51  

Все они с наибольшей нежностью вспоминали один и тот же период своей жизни – время интенсивного общения с Горьким. Всеволод Иванов все не мог забыть, как Горький хотел справить ему сапоги, и в результате вместо одной пары сапог добыл четыре. Горький и вообще любил заботиться о литературной молодежи – опекать, подсказывать; едва ли эта забота была для него только источником дополнительного самоуважения – скорей тут была память о начале собственного пути, о том, как трудно давались ему первые публикации, и он всю жизнь старался максимально облегчить молодым путь к профессиональному становлению.

Символична ставка все на тот же Запад – на рационализм, культуру и энергию. Впрочем, у Всеволода Иванова – русейшего из русских – ничего такого не было, однако в серапионовском братстве он смотрелся вполне органично, поскольку всю компанию объединяли не столько формальные установки, сколько истовое отношение к профессии. Они приветствовали друг друга фразой: «Здравствуй, брат, писать трудно». Горький имеет к ней прямое отношение: Федин в одном из писем признался, что это главный урок, вынесенный им из собственного литературного опыта, и Горький восторженно подхватил: да, да, хорошо писать – трудно! С его одобрения фраза и стала паролем. Горький, конечно, на заседания не ходил и группой не руководил – «Серапионов» обучали и влияли на них главным образом Чуковский, Евгений Замятин и Виктор Шкловский, – но именно он способствовал выходу их единственного альманаха и со всеми участниками группы был в переписке. «Серапионы» воплощали его мечту о творческой дружбе – идиллию вроде той, что он пытался сформировать в «Знании».

9

Интересно, что тянется он в это время все больше к интеллигенции, а пролетарских писателей не жалует и литературным их обучением не занимается. Литература, посвященная зловещим гримасам революции, его устраивает вполне, – но ни «Мистерия-буфф» Маяковского, ни революционная лирика Есенина, ни проза Артема Веселого, Пильняка или южан (Олеши, Катаева, Бабеля) в двадцатые годы его внимания не привлекали. Как не заметил, не почувствовал Горький фантастического духовного подъема, вызванного Октябрем? Как прошла мимо него революционная романтика, как не увлек пафос переустройства земного шара? Первый напрашивающийся ответ – что это все идеи модернистские, а Горький ведь традиционный реалист, постоянно настаивающий на собственном эстетическом консерватизме. В очерке об Андрееве он буквально признается – не мог всерьез воспринимать Блока, Белого, Брюсова, числил их вне настоящей литературы… Но традиционализм Горького весьма условен, все сложней, просто его новаторство не так очевидно, как, допустим, у Белого. Тут примерно как с его манерой чтения, которая поначалу казалась монотонной, но потом, по воспоминаниям всех его слушателей, поражала напряженностью, точностью интонирования, проникновением в характеры. Горький пришел в литературу именно как новатор – не просто как первый изобразитель жизни низов (этого и до него хватало), но как мастер энергичного, яркого повествования, лаконичного портрета, резкого и хлесткого диалога; форма его ранних миниатюр строго продумана – не зря он почти два года писал исключительно в стол.

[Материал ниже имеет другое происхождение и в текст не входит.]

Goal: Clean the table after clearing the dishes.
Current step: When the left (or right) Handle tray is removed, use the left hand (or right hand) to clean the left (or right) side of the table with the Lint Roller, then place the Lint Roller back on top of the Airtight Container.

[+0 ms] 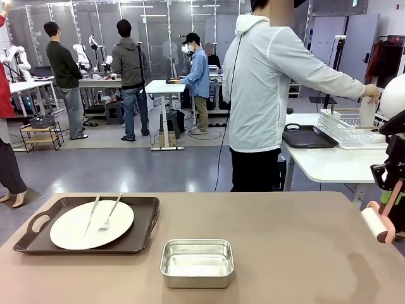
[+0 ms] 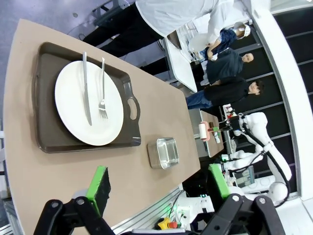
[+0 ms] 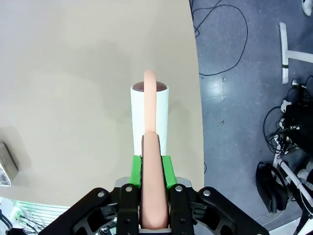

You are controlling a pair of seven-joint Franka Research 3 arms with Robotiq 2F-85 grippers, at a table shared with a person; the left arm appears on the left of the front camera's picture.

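Note:
On the left of the taupe-brown table (image 1: 285,253) lies a dark brown handled tray (image 1: 147,218) carrying a cream-white plate (image 1: 66,231) with a knife (image 1: 90,215) and fork (image 1: 110,214) on it. The left wrist view has the same tray (image 2: 44,142) and plate (image 2: 73,105) ahead. My left gripper (image 2: 159,188) hangs open high above the table with nothing between its green pads (image 2: 100,188). At the table's right edge, my right gripper (image 1: 391,190) is shut on the pink handle of a lint roller (image 1: 374,225). Its white roll (image 3: 150,110) sticks out beyond that gripper (image 3: 151,171), above the table.
A small steel pan (image 1: 197,261) sits near the front middle. A person in a white hoodie (image 1: 266,88) stands beyond the far edge, back turned, reaching to a white side table (image 1: 329,161) holding a dish rack (image 1: 345,130) and another dark tray (image 1: 308,137).

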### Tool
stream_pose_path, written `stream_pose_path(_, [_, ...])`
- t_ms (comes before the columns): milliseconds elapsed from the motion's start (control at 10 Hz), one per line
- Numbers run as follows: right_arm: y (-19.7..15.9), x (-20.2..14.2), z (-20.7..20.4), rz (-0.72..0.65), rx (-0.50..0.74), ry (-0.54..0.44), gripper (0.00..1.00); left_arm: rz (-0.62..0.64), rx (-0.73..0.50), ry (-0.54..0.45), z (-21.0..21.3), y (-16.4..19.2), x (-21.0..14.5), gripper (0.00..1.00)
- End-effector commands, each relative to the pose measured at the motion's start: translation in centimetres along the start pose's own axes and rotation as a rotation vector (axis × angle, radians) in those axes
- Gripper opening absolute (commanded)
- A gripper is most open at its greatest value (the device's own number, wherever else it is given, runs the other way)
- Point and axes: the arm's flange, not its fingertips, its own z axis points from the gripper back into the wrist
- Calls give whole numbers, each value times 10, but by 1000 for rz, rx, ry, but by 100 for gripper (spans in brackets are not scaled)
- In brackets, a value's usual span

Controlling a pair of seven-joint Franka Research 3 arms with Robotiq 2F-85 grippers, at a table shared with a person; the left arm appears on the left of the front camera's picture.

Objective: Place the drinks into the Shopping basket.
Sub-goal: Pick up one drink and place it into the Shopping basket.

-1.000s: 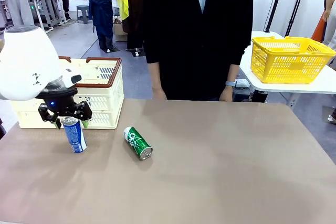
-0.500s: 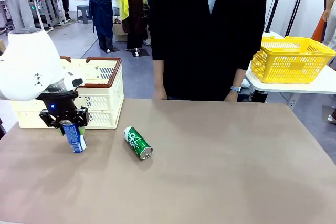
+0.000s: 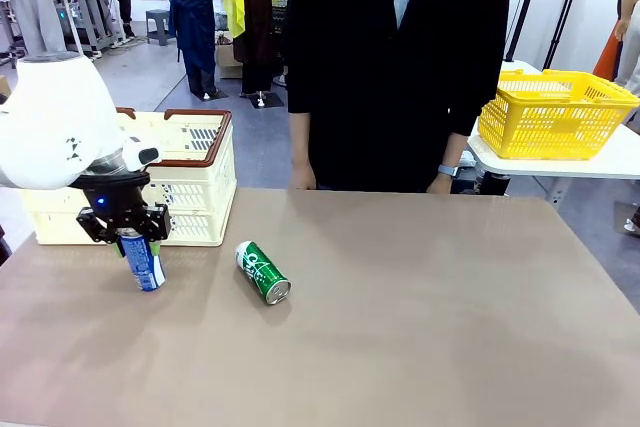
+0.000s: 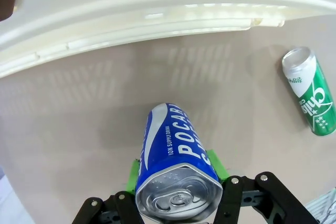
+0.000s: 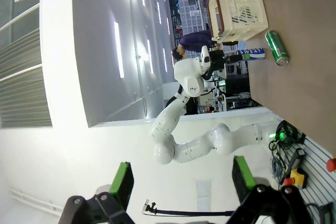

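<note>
Two drinks wait on the brown tabletop [image 3: 420, 317], neither in the basket yet. One is a blue and silver aluminium can [image 3: 146, 267] printed with white lettering. It stands slightly tilted near the table's left edge, just in front of the cream-white perforated plastic shopping basket [image 3: 192, 193] with its brown rim, which sits at the far left corner.

The left gripper [image 3: 130, 237] comes down over this can from above. In the left wrist view its green pads [image 4: 216, 164] press on opposite flanks just below the silver top [image 4: 178, 195], so it looks clamped on the can. A grip that high leaves the body free to be lifted over the basket's pale wall [image 4: 157, 9], which is close beyond it. The lean suggests the grip is off-centre, or that the can is only partly bearing on the table.

The other drink, a green aluminium can [image 3: 263, 272] with white lettering and silver ends, lies on its side left of the table's middle, apart from the blue one, probably the next pick.

The right gripper [image 5: 181, 182] is well off the table with its jaws spread and nothing between them.

A person in dark clothing [image 3: 390, 67] stands at the far edge, hands low, not reaching in.

Count: two cans, one cream basket, one bright yellow mesh basket [image 3: 550, 117] on a separate white table, two grippers, one person at the table.
</note>
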Motion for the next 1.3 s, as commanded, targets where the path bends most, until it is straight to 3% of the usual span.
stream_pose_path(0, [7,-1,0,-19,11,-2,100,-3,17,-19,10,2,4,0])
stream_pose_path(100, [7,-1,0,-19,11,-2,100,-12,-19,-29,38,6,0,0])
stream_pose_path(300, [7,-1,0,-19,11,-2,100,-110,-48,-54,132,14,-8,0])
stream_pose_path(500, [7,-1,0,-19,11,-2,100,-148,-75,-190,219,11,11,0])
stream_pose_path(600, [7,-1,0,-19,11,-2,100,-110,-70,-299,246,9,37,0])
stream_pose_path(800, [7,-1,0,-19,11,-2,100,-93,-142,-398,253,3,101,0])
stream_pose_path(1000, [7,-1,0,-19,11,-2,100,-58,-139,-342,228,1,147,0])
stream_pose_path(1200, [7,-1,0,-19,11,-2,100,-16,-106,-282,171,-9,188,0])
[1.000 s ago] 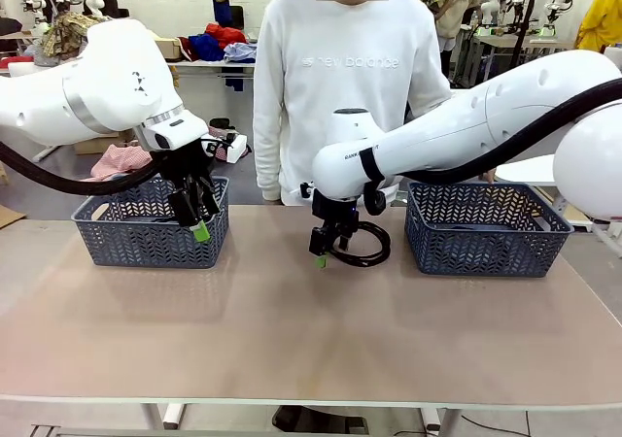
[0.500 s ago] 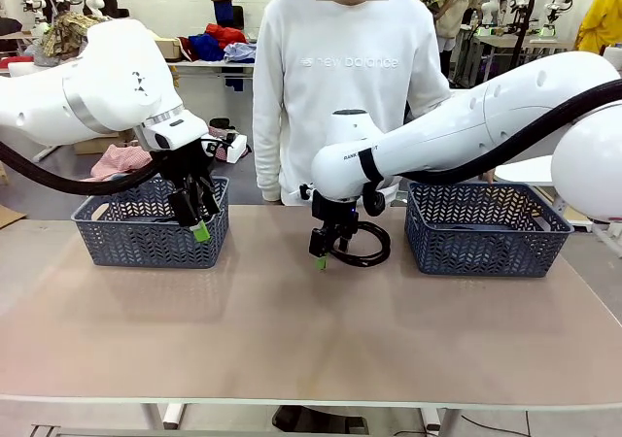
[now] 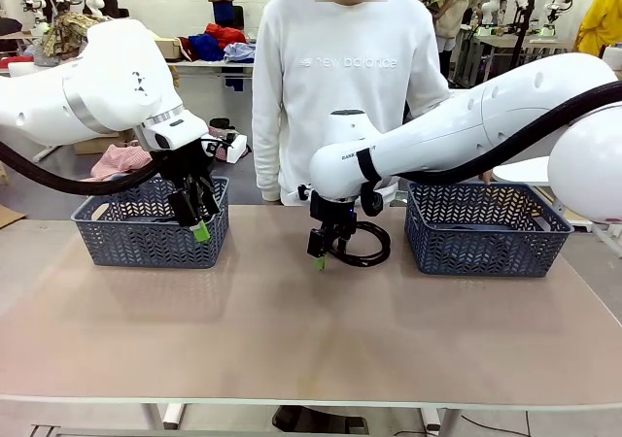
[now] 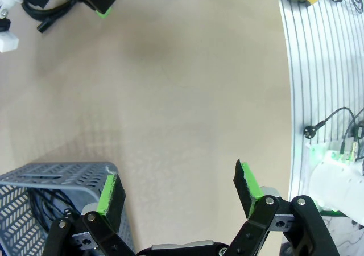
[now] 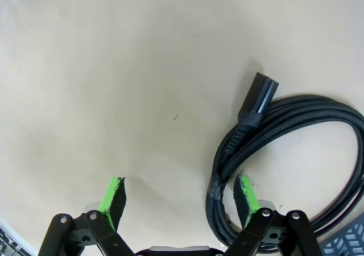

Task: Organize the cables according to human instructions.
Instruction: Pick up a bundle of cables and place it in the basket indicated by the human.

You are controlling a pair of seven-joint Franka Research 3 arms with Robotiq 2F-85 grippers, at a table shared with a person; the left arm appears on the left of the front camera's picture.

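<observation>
So on the left side, the left gripper [image 3: 197, 216] is hanging over the near corner of the left basket [image 3: 126, 244], jaws spread wide with nothing between them. From its wrist camera you can see the green pads [image 4: 110, 194] well apart, bare table [image 4: 187, 96] underneath, and a bit of black cord lying inside that basket [image 4: 45, 202].

Middle of the table, right in front of the person in the white sweatshirt [image 3: 345, 78], there's a coiled black cable [image 3: 364, 246] lying flat. The right gripper [image 3: 322, 249] is down at the coil's left edge, jaws fairly wide and not clamped on anything. In its wrist view one pad [image 5: 245, 192] sits just inside the loop, touching or almost touching the bundled cable [image 5: 296, 125], the other pad [image 5: 114, 195] is out over bare table, and the plug end [image 5: 259, 96] points away from the fingers.

Far right there's the right basket [image 3: 483, 231], can't tell what's in it.
</observation>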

В «Жизни Матвея Кожемякина» или «Жизни смешного человека» (эта повесть о провокаторе полностью была опубликована только в 1917 году, хотя закончена еще до «Исповеди») тонко обыгрываются лейтмотивы – они ритмически организуют повествование, скрепляют его, позволяя без ярко выраженной фабулы удерживать читательский интерес (потом, в «Жизни Клима Самгина», составляющей как бы третью часть этой нравоописательной трилогии, этот прием будет доведен почти до абсурда). Горький – отнюдь не ретроград в эстетике, дай бог каждому модернисту такой решимости в разрушении канона: взять хоть «Исповедь» с ее отважной философией и столь же дерзкой попыткой вернуть в русскую прозу живой фольклорный сказ. «Серебряный голубь» Белого, написанный на сходном – сектантском – материале, на фоне «Исповеди» поражает вымученностью, надуманностью, при всей изощренности своего построения. Конечно, Горькому чужды были восторги Маяковского, его атаки на классику, его азарт чисто литературной борьбы – он вообще не любил ниспровергателей в культуре, ценил их только в политике; но почему-то ранний Маяковский, «непонятный», экспрессионистский, избыточный – был ему внятен, а вот зрелый не вызывал ничего, кроме раздражения.